Among all his relevant publications and projects we can quote here some of them:

  • Uszkoreit, H. (2007) Methods and Applications for Relation Detection. In: Proceedings of the Third IEEE International Conference on Natural Language Processing and Knowledge Engineering, Beijing, 2007.
  • Uszkoreit, H., F. Xu, J. Steffen and I. Aslan (2006) The pragmatic combination of different cross-lingual resources for multilingual information services In Proceedings of LREC 2006, Genova, Italy, May, 2006.

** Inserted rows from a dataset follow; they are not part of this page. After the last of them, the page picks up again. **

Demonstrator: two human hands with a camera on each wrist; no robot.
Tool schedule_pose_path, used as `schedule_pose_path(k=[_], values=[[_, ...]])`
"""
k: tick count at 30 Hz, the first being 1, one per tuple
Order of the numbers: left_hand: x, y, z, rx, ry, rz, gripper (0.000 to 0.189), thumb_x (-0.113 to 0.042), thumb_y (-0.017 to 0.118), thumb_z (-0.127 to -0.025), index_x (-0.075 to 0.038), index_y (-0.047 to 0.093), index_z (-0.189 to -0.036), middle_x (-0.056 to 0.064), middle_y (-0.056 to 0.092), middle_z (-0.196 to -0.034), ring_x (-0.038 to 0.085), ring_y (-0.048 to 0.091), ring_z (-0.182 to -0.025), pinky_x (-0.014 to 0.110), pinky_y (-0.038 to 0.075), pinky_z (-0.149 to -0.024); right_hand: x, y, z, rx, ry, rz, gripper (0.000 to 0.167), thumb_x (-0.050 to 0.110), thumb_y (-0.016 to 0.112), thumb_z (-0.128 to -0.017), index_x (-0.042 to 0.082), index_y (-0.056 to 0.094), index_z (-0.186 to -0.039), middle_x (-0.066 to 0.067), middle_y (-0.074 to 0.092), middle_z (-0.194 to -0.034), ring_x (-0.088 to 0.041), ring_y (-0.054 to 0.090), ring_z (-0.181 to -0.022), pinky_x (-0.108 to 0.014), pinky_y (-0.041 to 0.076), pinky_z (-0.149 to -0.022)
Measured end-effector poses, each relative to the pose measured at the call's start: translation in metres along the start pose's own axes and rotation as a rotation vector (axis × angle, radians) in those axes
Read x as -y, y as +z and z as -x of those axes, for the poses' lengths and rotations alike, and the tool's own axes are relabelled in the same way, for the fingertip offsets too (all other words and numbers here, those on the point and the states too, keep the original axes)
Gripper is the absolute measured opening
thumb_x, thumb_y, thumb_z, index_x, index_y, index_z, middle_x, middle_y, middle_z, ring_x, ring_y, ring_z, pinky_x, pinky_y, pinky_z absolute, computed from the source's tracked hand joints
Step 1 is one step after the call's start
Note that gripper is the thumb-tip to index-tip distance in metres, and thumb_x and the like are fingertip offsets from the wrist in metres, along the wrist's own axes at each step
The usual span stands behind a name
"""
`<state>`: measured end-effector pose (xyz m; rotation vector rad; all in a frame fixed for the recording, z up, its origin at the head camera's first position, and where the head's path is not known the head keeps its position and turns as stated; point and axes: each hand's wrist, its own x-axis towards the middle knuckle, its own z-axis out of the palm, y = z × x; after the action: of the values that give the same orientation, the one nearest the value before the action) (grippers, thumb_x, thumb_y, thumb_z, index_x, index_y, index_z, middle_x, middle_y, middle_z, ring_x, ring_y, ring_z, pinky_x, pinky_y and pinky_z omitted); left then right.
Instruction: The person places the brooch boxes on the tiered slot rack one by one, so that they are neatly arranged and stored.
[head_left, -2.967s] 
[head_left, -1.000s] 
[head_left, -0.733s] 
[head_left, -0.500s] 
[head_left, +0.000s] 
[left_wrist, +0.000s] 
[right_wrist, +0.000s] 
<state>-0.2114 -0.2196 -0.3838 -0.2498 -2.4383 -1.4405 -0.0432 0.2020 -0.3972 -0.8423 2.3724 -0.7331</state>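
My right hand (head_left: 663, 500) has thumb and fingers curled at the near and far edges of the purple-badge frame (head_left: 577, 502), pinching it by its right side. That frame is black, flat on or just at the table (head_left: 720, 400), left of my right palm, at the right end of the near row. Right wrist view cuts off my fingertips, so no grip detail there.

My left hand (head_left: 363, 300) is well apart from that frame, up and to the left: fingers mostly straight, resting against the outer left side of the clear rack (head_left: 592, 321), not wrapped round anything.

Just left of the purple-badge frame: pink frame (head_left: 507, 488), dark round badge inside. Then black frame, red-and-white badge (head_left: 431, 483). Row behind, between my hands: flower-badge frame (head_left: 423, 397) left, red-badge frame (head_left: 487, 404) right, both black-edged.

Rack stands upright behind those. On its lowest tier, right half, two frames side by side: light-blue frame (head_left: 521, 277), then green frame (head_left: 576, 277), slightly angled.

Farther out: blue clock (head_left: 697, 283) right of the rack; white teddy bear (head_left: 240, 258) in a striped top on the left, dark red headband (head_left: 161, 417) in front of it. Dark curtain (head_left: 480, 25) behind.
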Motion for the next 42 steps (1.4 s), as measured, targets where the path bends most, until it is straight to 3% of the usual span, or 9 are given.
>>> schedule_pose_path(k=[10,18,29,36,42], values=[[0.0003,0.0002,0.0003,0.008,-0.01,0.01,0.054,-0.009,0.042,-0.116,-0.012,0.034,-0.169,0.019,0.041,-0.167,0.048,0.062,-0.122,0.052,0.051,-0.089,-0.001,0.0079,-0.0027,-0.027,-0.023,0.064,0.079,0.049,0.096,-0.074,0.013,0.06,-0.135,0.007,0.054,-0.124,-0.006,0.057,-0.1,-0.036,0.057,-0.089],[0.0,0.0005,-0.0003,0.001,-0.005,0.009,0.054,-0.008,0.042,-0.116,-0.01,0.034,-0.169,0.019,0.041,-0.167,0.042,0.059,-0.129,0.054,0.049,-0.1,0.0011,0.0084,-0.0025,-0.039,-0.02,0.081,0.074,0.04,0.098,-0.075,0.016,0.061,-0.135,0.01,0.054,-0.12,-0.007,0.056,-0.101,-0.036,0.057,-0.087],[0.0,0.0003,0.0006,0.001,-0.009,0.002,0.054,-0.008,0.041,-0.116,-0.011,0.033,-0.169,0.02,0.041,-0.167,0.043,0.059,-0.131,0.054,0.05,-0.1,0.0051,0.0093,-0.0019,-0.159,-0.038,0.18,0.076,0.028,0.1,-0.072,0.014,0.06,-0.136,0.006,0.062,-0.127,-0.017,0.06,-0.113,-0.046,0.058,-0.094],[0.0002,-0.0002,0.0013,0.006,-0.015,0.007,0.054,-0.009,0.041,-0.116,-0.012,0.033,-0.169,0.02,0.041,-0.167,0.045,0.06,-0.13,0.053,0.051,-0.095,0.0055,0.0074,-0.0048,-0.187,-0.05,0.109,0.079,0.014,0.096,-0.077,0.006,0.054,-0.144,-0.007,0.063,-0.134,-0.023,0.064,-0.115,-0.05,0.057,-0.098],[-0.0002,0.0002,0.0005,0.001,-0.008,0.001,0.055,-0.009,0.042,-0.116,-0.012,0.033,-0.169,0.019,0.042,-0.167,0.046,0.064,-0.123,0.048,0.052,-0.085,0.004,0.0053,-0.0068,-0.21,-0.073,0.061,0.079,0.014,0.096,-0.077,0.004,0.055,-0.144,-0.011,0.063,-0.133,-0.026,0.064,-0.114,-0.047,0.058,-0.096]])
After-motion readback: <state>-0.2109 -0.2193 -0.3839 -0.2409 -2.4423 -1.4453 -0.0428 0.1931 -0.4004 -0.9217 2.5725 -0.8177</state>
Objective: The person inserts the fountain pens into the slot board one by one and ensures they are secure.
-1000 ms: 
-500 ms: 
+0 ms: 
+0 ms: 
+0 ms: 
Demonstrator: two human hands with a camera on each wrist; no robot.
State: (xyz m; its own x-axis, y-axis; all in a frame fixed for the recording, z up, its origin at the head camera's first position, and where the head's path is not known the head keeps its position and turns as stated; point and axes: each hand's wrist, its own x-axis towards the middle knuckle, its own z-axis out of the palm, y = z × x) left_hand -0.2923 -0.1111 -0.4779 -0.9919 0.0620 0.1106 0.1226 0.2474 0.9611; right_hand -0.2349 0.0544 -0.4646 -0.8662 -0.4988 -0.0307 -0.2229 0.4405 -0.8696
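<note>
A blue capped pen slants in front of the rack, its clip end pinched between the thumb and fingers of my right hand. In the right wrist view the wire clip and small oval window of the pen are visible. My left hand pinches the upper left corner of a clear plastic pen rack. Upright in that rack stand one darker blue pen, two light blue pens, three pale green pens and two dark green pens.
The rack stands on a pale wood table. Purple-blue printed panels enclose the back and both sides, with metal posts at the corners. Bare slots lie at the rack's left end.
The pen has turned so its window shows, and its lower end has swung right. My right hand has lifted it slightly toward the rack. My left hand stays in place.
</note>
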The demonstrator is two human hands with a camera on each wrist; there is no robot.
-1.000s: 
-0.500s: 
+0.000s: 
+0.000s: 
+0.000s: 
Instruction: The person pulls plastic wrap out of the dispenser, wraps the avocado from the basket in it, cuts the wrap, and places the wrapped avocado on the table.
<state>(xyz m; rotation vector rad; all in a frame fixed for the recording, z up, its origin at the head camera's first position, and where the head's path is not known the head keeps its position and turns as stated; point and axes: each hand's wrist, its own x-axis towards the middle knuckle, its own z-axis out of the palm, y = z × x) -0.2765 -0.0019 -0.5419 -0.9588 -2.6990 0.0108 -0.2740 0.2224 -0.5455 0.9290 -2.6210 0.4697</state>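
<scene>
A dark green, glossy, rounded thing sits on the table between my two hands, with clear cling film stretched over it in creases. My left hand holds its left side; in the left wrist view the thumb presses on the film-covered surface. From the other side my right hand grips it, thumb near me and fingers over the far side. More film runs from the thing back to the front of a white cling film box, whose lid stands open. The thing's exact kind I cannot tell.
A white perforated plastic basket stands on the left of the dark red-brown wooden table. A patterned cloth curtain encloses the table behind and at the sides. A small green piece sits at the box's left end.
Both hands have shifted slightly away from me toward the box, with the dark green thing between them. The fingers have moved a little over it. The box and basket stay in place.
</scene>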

  • Uszkoreit, H. (2000): Sprache und Sprachtechnologie bei der Strukturierung digitalen Wissens. In: W. Kallmeyer (Ed.) Sprache in neuen Medien, Institut für Deutsche Sprache, Jahrbuch 1999, De Gruyter, Berlin.
  • Uszkoreit, H. (1999): Sprachtechnologie für die Wissensgesellschaft: Herausforderungen und Chancen für die Computerlinguistik und die theoretische Sprachwissenschaft. In: F. Meyer-Krahmer und S. Lange (Eds.), Geisteswissenschaften und Innovationen, Physica Verlag.
  • Uszkoreit, H. (1998): Cross-Lingual Information Retrieval: From Naive Concepts to Realistic Applications. In: Language Technology in Multimedia Information Retrieval, Proceedings of the14th Twente Workshop on Language Technology.